*Assigned task*. Your answer should consist of all lines in the listing that hold the word "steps".

Segment Open

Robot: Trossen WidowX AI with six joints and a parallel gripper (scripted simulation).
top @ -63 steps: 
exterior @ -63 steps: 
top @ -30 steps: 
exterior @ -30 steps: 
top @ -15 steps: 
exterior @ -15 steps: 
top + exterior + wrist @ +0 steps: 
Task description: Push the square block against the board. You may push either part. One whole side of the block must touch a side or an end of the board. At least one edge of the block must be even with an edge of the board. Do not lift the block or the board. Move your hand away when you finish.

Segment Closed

*Answer section*.
top @ -63 steps: 
exterior @ -63 steps: 
top @ -30 steps: 
exterior @ -30 steps: 
top @ -15 steps: 
exterior @ -15 steps: 
top + exterior + wrist @ +0 steps: 

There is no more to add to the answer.